_What the task requires_: Scan the entries for the word "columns". Every line that has it should be copied.

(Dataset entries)
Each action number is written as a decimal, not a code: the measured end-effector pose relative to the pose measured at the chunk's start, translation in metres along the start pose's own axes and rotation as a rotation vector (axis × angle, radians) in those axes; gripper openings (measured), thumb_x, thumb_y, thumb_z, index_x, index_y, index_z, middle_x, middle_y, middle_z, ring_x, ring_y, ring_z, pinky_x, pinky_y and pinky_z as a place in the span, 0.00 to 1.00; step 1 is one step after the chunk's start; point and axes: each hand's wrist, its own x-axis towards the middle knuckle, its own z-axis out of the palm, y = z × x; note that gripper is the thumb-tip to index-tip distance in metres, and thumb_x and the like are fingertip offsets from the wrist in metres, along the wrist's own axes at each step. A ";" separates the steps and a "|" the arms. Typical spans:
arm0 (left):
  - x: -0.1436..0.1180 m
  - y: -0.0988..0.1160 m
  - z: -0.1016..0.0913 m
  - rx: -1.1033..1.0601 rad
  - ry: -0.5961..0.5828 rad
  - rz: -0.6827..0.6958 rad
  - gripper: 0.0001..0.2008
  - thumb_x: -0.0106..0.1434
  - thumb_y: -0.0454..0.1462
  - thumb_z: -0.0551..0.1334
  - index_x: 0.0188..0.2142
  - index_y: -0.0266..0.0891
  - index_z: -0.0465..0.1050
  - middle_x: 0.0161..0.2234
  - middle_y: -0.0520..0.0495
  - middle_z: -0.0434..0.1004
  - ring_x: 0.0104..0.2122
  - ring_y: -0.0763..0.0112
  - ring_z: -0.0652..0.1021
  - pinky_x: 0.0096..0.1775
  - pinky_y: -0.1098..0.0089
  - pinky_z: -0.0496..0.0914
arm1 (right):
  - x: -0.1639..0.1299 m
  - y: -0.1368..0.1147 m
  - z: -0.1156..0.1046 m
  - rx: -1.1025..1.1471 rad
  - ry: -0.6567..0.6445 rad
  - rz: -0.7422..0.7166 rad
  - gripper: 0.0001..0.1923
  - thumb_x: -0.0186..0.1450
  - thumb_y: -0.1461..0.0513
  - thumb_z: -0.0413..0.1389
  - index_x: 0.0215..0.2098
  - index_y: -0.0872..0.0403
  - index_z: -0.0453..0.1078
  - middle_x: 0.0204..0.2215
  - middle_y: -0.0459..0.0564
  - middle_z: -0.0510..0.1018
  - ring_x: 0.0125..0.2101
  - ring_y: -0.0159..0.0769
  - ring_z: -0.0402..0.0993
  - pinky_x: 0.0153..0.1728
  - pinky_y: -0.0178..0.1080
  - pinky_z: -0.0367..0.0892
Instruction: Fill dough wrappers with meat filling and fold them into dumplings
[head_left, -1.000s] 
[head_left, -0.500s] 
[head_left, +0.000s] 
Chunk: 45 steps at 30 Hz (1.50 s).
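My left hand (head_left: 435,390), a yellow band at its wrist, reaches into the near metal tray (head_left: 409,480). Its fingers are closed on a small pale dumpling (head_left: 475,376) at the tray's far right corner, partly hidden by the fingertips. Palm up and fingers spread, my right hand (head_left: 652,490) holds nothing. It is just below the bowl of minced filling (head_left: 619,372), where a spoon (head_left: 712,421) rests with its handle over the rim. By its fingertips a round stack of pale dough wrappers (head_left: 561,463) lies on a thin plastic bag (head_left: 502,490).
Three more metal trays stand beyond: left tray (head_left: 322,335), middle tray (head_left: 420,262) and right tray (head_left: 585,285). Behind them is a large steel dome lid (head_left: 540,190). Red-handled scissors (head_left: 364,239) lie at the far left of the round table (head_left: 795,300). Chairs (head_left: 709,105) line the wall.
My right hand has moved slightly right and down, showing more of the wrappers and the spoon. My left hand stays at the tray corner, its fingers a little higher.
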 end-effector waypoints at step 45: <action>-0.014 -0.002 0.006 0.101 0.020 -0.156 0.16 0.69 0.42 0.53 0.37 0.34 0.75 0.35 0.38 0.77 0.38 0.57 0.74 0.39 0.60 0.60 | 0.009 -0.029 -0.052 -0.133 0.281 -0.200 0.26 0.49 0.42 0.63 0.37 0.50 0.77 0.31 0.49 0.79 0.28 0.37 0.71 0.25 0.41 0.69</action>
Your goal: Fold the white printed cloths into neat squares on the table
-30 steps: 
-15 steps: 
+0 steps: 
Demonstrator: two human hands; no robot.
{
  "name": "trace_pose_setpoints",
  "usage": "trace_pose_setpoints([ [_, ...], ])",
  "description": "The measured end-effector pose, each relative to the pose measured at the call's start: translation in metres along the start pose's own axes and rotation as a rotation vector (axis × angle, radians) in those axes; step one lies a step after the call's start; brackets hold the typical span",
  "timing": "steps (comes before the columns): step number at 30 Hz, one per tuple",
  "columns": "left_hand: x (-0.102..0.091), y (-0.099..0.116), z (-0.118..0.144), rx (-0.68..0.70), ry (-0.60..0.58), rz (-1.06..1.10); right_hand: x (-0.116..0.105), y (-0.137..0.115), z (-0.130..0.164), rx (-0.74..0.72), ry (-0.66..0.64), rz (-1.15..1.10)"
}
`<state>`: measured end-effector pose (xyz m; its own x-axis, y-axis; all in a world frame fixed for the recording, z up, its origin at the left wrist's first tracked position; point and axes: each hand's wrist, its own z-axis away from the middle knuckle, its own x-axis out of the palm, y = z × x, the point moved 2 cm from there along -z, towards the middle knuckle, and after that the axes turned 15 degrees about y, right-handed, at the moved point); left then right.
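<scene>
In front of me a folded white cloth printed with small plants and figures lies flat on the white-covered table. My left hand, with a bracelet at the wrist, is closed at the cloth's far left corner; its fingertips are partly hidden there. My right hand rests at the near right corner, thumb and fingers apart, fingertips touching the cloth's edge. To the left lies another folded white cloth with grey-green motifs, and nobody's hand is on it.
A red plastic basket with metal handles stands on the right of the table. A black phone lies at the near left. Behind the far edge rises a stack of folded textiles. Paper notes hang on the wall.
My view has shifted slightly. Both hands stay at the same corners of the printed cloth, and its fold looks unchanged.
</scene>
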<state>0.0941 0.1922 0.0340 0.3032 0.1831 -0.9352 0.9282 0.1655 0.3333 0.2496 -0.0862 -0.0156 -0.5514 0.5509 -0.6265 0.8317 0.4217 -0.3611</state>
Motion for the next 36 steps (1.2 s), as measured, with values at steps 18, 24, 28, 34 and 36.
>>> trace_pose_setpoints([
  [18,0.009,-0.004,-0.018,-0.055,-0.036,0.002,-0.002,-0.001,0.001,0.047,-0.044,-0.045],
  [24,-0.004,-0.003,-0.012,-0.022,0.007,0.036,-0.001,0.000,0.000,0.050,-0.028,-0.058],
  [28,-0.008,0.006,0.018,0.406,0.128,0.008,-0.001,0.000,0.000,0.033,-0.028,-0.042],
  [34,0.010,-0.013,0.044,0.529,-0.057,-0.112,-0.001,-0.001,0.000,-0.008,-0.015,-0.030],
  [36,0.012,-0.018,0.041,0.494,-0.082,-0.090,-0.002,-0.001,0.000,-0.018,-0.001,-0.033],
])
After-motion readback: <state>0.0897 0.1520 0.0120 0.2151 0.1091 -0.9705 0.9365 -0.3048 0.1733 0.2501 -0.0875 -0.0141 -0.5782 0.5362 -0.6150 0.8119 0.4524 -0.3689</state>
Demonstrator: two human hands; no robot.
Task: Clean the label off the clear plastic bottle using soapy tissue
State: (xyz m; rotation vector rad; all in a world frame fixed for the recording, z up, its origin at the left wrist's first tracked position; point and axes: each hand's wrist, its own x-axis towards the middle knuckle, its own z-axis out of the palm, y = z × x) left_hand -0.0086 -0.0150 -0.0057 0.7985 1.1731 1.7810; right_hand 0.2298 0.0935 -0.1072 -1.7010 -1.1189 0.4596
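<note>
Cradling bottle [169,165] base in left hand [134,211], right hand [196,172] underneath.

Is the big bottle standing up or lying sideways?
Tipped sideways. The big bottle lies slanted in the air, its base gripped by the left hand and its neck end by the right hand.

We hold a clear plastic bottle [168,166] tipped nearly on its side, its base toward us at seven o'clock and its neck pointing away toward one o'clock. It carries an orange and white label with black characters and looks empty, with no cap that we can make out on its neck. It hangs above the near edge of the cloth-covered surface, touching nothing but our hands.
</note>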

_Task response_:
  "timing": "steps (comes before the columns): step number at 30 Hz, one per tuple",
  "columns": "left_hand: x (-0.102..0.091), y (-0.099..0.116), z (-0.118..0.144), rx (-0.68..0.70), ry (-0.60..0.58), rz (-1.06..1.10); right_hand: x (-0.116..0.105), y (-0.137..0.115), z (-0.130..0.164), rx (-0.74..0.72), ry (-0.66..0.64), rz (-1.15..1.10)"

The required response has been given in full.